Parker A LITTLE LIGHT

SITTING IN THE FRONT SEAT of my rental car, still in Amelia’s yard, I took three deep breaths. Sometimes it hit me hard, at moments like this, that I was alone. Really, truly alone.

What I was thinking about now was absolutely ridiculous. No, not ridiculous. Mad. Unhinged. They should put me in a twin bed across the room from Tilley so they could keep an eye on me.

I remembered being in church as a kid, and the minister told us that when we were struggling with something, we should pray really hard and then open the Bible to a random page. God would speak to us through that page and tell us what to do. Well, I figured that God had enough on his hands without having to prove himself to me through some game with the Bible.

But once Greer died, I figured she didn’t have as much going on as God, so maybe I could ask her to shed a little light through her journals.
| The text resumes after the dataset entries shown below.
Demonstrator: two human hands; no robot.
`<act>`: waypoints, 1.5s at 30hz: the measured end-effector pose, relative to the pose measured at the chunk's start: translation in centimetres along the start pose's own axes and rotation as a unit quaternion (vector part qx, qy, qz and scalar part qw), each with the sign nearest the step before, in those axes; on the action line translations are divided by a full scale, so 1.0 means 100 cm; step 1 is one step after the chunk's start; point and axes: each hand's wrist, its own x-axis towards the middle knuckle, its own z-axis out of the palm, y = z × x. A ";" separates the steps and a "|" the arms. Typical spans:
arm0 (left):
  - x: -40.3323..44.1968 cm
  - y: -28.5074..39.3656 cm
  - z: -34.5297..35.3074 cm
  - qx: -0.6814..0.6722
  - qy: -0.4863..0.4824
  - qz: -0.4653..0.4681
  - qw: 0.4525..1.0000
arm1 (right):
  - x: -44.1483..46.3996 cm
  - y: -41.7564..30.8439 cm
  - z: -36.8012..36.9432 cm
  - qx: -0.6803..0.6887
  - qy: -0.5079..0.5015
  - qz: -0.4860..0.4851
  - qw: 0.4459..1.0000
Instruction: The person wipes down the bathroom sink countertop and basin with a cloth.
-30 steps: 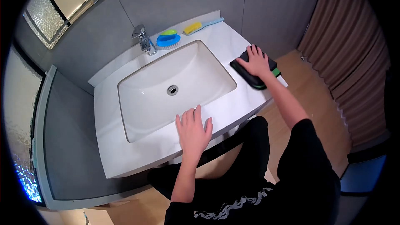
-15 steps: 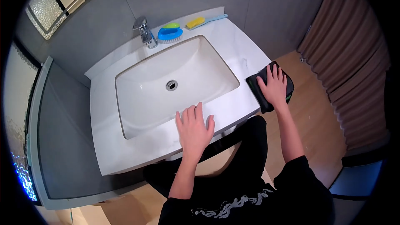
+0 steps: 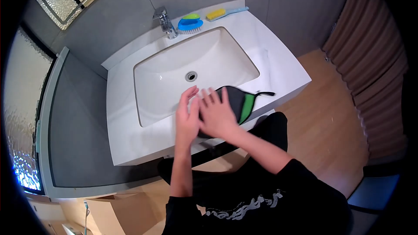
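Note:
A dark grey and black pouch (image 3: 237, 100) with a green band and a black loop at its right end lies over the front rim of the sink (image 3: 161, 82). My right hand (image 3: 217, 115) rests palm down on its left part, fingers stretched out and spread, hiding much of it. Close against the pouch's left end stands my left hand (image 3: 187, 119), side-on with its fingers extended and apart, holding nothing that I can see. Both hands nearly touch and are slightly blurred.
Behind the basin stand a chrome faucet (image 3: 166, 22), a blue and green scrub brush (image 3: 190, 25) and a yellow-bristled brush (image 3: 224, 14) with a light blue handle. A brown curtain (image 3: 370, 61) hangs at right. The white counter (image 3: 278, 61) surrounds the sink.
My right hand and the pouch have moved left from the counter's right corner to the sink's front rim. My left hand has turned onto its side beside the pouch. The view has shifted slightly.

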 end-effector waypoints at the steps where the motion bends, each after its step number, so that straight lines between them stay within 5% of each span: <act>1: 0.000 0.006 -0.007 0.001 0.002 0.001 1.000 | 0.002 -0.014 0.002 0.007 -0.004 -0.015 1.000; 9: -0.010 -0.003 -0.020 0.133 0.003 -0.054 0.990 | -0.019 0.013 -0.003 0.136 0.088 -0.112 0.981; 11: -0.011 -0.017 -0.018 0.366 -0.067 0.030 0.928 | -0.032 0.035 -0.006 0.131 0.104 -0.116 0.979; 15: -0.016 -0.019 -0.007 0.476 -0.073 0.077 0.873 | -0.053 0.115 -0.027 0.076 0.126 -0.046 0.988; 22: -0.017 -0.021 -0.004 0.490 -0.050 0.067 0.868 | -0.082 0.247 -0.030 -0.021 0.183 0.223 0.957; 27: -0.017 -0.021 -0.001 0.499 -0.034 0.055 0.864 | -0.080 0.199 -0.001 -0.022 0.279 0.217 0.935; 32: -0.017 -0.020 -0.002 0.501 -0.035 0.052 0.863 | -0.060 0.086 0.002 -0.001 0.217 0.138 0.966; 37: -0.018 -0.020 -0.006 0.293 0.079 0.047 0.952 | -0.033 -0.001 0.003 0.103 0.187 0.066 0.975; 41: -0.020 -0.014 -0.006 0.283 0.098 0.061 0.952 | -0.024 0.000 -0.005 0.234 0.152 0.028 0.960; 43: -0.025 -0.018 -0.005 0.322 0.116 0.111 0.933 | -0.024 0.031 -0.015 0.430 0.130 0.030 0.893; 45: -0.032 -0.012 0.007 0.383 0.107 0.163 0.903 | -0.022 0.073 -0.026 0.408 0.169 0.079 0.894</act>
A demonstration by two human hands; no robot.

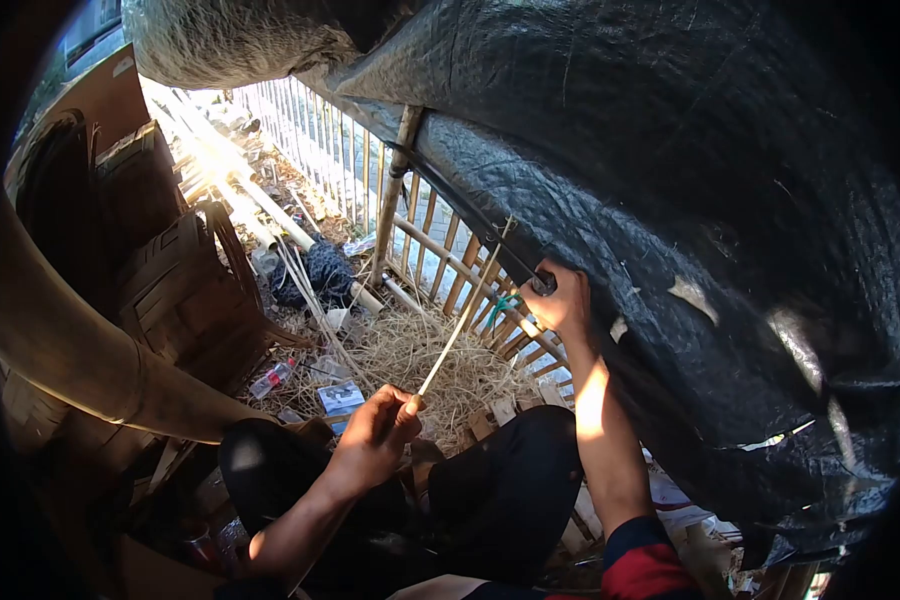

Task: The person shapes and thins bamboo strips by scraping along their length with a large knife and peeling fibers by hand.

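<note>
left hand (375, 440) gripping thin strip (462, 322)

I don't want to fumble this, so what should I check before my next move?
- Left hand gripping thin strip: ok, held near its lower end.
- Strip's upper end free of the black sheet: cannot tell.
- Right hand secure at the sheet's edge: cannot tell, grip partly hidden.
- Green tie tight: cannot tell.
- Ground free of litter: not ok, plastic bottle there.
</note>
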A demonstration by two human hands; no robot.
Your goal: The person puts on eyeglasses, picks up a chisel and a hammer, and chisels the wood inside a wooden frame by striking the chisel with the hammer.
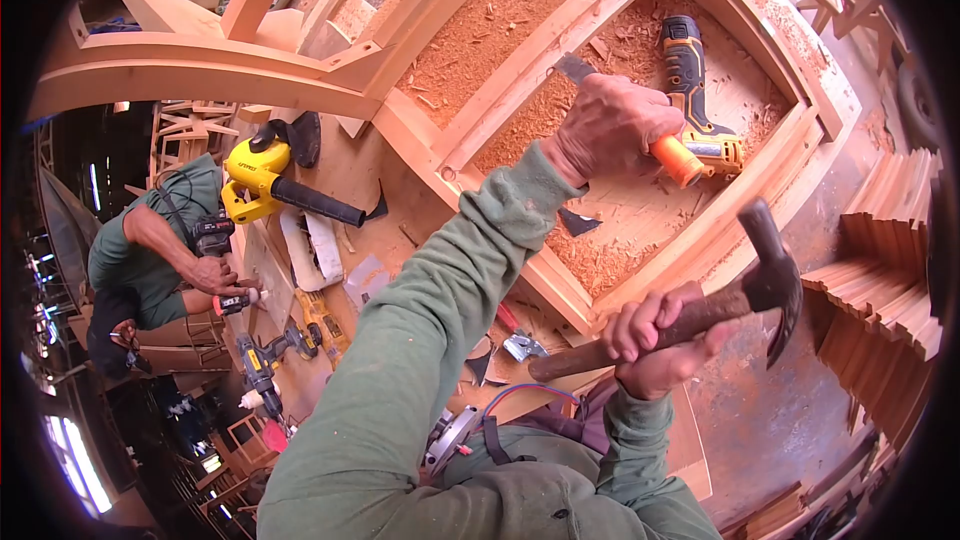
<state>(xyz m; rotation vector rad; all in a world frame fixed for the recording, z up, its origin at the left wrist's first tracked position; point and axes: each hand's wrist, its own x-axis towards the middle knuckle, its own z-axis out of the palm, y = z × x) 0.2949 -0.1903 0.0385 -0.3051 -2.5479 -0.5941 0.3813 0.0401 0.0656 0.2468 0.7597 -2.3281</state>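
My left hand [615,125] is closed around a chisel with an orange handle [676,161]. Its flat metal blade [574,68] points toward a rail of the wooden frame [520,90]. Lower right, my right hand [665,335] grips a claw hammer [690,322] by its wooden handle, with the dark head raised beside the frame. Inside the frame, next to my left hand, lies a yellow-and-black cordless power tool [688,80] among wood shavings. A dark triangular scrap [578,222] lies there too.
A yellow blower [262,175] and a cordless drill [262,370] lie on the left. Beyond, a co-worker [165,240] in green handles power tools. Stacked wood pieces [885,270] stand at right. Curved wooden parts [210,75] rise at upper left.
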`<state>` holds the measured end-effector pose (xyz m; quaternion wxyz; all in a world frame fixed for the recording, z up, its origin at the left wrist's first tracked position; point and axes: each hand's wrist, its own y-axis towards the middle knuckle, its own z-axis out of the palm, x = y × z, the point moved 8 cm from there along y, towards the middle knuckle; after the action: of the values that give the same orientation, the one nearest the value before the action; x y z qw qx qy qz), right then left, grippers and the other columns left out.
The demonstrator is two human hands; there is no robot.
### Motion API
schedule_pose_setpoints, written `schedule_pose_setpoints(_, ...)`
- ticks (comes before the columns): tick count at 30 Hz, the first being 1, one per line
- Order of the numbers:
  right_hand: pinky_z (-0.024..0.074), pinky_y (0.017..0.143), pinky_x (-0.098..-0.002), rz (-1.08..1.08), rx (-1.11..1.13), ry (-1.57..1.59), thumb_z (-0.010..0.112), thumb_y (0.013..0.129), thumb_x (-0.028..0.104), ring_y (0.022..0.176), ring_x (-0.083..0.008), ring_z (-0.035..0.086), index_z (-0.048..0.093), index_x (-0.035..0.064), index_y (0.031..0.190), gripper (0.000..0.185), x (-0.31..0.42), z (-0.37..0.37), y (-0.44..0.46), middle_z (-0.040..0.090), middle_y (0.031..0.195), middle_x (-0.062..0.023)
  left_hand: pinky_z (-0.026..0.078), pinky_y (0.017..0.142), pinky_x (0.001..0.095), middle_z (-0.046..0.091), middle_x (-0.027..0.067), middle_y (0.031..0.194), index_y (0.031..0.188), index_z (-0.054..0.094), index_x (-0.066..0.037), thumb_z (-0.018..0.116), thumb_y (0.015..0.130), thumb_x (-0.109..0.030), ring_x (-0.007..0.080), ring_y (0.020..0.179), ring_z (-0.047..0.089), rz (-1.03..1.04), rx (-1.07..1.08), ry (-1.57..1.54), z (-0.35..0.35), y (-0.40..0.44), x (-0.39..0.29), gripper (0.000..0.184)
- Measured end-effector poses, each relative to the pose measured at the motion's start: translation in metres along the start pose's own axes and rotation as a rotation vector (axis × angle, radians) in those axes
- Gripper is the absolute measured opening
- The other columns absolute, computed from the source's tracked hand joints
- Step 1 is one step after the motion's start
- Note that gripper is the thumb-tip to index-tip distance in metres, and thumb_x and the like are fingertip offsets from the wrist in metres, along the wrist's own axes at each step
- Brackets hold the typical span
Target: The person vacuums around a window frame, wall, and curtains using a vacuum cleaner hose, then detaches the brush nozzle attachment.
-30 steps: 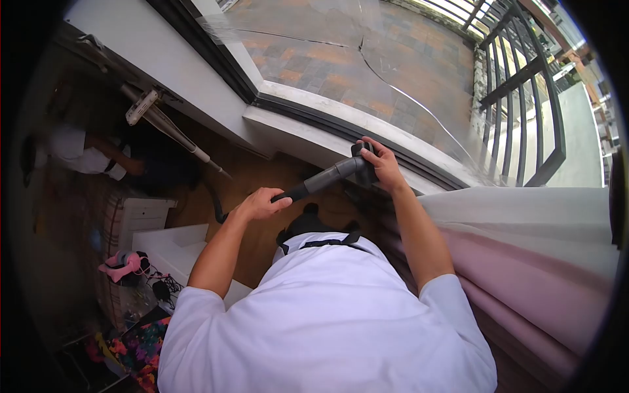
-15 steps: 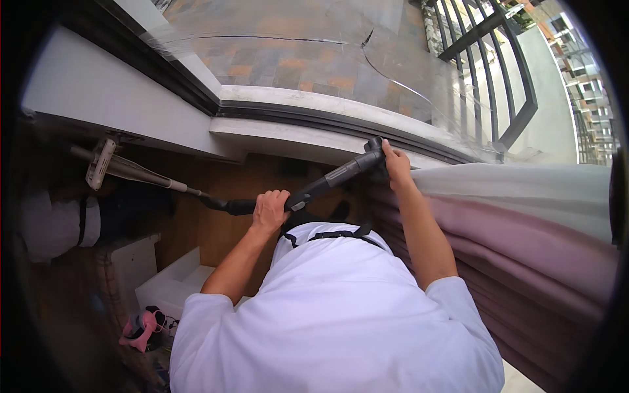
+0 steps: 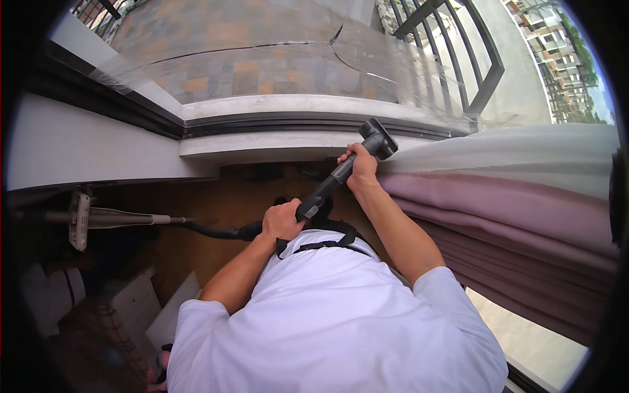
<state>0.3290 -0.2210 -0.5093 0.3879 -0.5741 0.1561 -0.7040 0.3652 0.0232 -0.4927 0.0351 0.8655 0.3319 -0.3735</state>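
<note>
My right hand [image 3: 360, 167] is wrapped around the upper part of a dark vacuum cleaner wand [image 3: 339, 175], just below its brush nozzle [image 3: 379, 139]. Lower on the same wand, my left hand [image 3: 283, 221] grips the handle end, where a black hose [image 3: 216, 232] runs off to the left. The nozzle is raised and tilted, close to the window sill and the dark sliding track [image 3: 282, 123]. It appears to be apart from the track.
Bunched pink curtains [image 3: 485, 196] and a sheer white curtain [image 3: 498, 154] hang on the right. Clear plastic film [image 3: 295, 59] spans the window opening. At left are a long beige pole-like object [image 3: 131, 218], a person's white sleeve [image 3: 49, 295] and a white box [image 3: 173, 314].
My right hand has moved from the nozzle end down onto the wand, and the brush nozzle now shows above it. The wand points more steeply upward. My view has shifted.
</note>
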Motion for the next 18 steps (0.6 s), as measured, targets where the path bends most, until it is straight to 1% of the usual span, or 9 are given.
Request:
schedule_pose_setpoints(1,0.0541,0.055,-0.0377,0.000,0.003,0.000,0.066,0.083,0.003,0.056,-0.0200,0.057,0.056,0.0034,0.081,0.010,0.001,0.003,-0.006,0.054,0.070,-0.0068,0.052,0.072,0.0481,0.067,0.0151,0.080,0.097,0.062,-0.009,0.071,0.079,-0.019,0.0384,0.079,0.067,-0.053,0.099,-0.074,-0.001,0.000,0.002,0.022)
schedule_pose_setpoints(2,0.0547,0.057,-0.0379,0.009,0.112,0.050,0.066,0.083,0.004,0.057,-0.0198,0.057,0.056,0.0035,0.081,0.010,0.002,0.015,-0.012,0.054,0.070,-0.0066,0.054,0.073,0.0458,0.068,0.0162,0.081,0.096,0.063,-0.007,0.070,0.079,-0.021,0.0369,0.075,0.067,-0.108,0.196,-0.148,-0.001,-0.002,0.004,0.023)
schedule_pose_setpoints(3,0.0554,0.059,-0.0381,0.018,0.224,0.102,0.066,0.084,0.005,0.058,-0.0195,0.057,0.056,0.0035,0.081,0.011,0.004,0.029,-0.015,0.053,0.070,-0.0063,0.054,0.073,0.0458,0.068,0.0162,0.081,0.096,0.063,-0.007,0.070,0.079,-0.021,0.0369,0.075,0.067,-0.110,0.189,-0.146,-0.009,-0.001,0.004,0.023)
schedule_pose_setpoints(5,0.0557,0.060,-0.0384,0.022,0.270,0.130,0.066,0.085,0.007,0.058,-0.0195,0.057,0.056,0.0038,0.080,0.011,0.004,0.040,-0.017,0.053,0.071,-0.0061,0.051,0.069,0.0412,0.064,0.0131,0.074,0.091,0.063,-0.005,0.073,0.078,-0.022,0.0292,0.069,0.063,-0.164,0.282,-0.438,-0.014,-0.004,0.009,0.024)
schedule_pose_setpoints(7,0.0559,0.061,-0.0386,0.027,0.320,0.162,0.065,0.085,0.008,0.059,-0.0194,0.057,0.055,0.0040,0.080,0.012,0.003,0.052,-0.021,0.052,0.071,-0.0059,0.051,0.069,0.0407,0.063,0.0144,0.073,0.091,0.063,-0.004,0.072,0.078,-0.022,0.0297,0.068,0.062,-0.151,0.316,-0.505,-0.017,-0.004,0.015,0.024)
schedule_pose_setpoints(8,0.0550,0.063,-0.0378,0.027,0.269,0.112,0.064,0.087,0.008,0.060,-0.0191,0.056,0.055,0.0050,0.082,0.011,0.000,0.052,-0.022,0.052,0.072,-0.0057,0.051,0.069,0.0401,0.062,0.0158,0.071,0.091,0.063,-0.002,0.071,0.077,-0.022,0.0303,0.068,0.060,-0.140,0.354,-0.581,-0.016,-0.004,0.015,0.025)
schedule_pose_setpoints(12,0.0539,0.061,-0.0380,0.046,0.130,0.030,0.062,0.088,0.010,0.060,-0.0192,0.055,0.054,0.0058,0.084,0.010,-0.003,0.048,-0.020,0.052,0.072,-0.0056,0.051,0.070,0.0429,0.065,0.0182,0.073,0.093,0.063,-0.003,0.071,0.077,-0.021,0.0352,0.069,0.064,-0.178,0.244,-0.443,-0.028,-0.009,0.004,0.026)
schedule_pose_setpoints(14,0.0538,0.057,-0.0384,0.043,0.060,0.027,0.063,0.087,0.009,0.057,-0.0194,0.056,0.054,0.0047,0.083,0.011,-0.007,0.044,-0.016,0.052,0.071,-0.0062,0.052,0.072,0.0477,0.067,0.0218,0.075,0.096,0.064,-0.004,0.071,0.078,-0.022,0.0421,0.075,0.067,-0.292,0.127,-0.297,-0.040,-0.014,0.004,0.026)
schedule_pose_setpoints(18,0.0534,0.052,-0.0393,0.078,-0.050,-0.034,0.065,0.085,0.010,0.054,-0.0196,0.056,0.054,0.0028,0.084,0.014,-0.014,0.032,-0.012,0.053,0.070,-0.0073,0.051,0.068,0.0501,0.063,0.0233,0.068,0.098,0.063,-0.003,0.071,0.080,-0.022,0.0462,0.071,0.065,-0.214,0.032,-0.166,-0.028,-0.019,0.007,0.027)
I had only brought one with me from Palm Beach. It was lying in the passenger seat like a therapy dog. And when I got back in the car after Amelia dropped the bomb on me, I said out loud, “G, if you can hear me thinking, then you’re probably thinking I’m crazy. I know I am. But if you could help me decide what to do, that really would help me out.”

I opened the notebook randomly. That’s when I realized that, even though I thought I had known everything about Greer, no one ever really knows all of anyone.